**Aim of the exercise**
From the first line to the last, set down the material exactly and drop every picture.

**Collected data**
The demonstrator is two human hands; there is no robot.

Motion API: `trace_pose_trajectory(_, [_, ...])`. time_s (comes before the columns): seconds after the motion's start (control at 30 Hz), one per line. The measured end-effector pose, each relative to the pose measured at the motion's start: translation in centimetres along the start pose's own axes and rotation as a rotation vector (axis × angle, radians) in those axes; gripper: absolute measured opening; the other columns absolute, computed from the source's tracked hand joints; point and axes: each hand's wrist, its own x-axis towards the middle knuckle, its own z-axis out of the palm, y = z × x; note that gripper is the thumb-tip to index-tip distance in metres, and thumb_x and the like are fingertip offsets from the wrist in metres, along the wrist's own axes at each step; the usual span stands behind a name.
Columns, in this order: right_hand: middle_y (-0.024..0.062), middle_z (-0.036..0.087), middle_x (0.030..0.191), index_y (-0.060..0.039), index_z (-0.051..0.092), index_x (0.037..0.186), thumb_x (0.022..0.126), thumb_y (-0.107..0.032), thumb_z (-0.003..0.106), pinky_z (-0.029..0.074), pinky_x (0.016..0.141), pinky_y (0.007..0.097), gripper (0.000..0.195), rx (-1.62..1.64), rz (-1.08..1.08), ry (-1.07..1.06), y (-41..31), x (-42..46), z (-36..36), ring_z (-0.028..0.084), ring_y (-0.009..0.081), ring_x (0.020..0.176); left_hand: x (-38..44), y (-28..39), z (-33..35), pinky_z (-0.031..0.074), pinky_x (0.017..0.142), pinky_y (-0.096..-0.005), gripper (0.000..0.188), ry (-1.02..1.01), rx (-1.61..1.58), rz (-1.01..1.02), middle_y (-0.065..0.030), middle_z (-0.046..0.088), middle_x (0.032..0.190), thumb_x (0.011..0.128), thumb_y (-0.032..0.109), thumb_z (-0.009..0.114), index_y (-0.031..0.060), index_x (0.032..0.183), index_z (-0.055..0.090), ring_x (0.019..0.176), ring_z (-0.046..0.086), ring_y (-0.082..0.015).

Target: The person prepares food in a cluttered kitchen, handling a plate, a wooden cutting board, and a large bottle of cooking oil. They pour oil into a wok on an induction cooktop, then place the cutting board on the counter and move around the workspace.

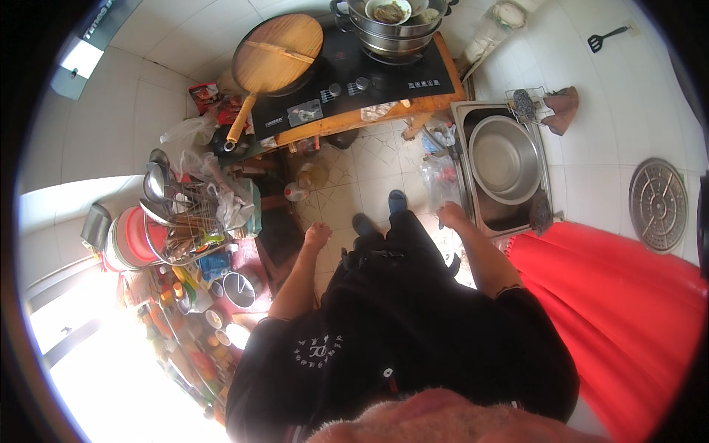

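Note:
My left hand [318,235], its fingers curled in, hangs beside the dark cabinet with nothing visible in it. My right hand [451,215] is near the sink's left edge, by a clear plastic bag [441,180]; a small dark thing shows beneath its fingers, and whether I hold it is unclear. Before me, a black cooktop [382,83] bears a wok under a round wooden lid [282,52], its wooden handle [242,119] pointing towards me. A stacked metal steamer [393,39] with bowls of food, one a white bowl [389,11], stands on the right burner.
A metal basin [505,160] sits in the steel sink [482,221] at right. A red curtain or cloth [598,299] lies behind my right arm. At left are a utensil rack [188,243], a metal pot [242,289] and crowded bottles. A plastic bottle [296,191] stands low by the cabinet.

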Motion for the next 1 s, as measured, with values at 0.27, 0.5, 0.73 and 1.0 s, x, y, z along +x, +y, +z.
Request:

**Your response**
The demonstrator is two human hands; there is no robot.

Motion API: `trace_pose_trajectory(_, [_, ...])`. time_s (comes before the columns): seconds after the motion's start (control at 30 Hz), one per line. The measured end-effector pose, each relative to the pose measured at the motion's start: translation in centimetres along the start pose's own axes and rotation as a rotation vector (axis × angle, radians) in those axes; gripper: absolute measured opening; the other columns absolute, computed from the source's tracked hand joints; point and axes: each hand's wrist, its own x-axis towards the middle knuckle, its own z-axis out of the palm, y = z × x; note that gripper is the thumb-tip to index-tip distance in metres, and thumb_x and the like are fingertip offsets from the wrist in metres, along the wrist's own axes at each step; the usual span stands behind a name.
Columns, in this order: right_hand: middle_y (-0.024..0.062), middle_z (-0.036..0.087), middle_x (0.030..0.191), index_y (-0.060..0.039), index_z (-0.051..0.092), index_x (0.037..0.186), thumb_x (0.022..0.126), thumb_y (-0.107..0.032), thumb_z (-0.003..0.106), pinky_z (-0.029..0.074), pinky_x (0.016..0.141), pinky_y (0.007..0.097), gripper (0.000..0.195), rx (-1.62..1.64), rz (-1.08..1.08), ry (-1.07..1.06), y (-41..31), x (-42..46), z (-36..36), ring_z (-0.028..0.084), ring_y (-0.009..0.081), ring_x (0.020..0.176); left_hand: x (-38..44), y (-28..39), z (-33..35), pinky_z (-0.031..0.074), pinky_x (0.017..0.142), pinky_y (-0.096..-0.005), gripper (0.000..0.188), ry (-1.02..1.01), rx (-1.61..1.58), rz (-1.01..1.02), middle_y (-0.065..0.030), middle_z (-0.046..0.088), middle_x (0.032..0.190), thumb_x (0.011..0.128), thumb_y (-0.032..0.109), thumb_z (-0.009..0.114), index_y (-0.031..0.060), index_x (0.032..0.183), index_z (-0.055..0.090), ring_x (0.019..0.176), ring_z (-0.046..0.086), ring_y (-0.082..0.015).

Target: The person prepares food in a cluttered kitchen, handling a plate, a wooden cutting board, and a large bottle of cooking oil. They pour oil into a wok on an induction cooktop, then place the cutting board on the counter and move around the workspace.


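Note:
My left hand [318,235], its fingers curled in, hangs beside the dark cabinet with nothing visible in it. My right hand [451,215] is near the sink's left edge, by a clear plastic bag [441,180]; a small dark thing shows beneath its fingers, and whether I hold it is unclear. Before me, a black cooktop [382,83] bears a wok under a round wooden lid [282,52], its wooden handle [242,119] pointing towards me. A stacked metal steamer [393,39] with bowls of food, one a white bowl [389,11], stands on the right burner.
A metal basin [505,160] sits in the steel sink [482,221] at right. A red curtain or cloth [598,299] lies behind my right arm. At left are a utensil rack [188,243], a metal pot [242,289] and crowded bottles. A plastic bottle [296,191] stands low by the cabinet.
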
Motion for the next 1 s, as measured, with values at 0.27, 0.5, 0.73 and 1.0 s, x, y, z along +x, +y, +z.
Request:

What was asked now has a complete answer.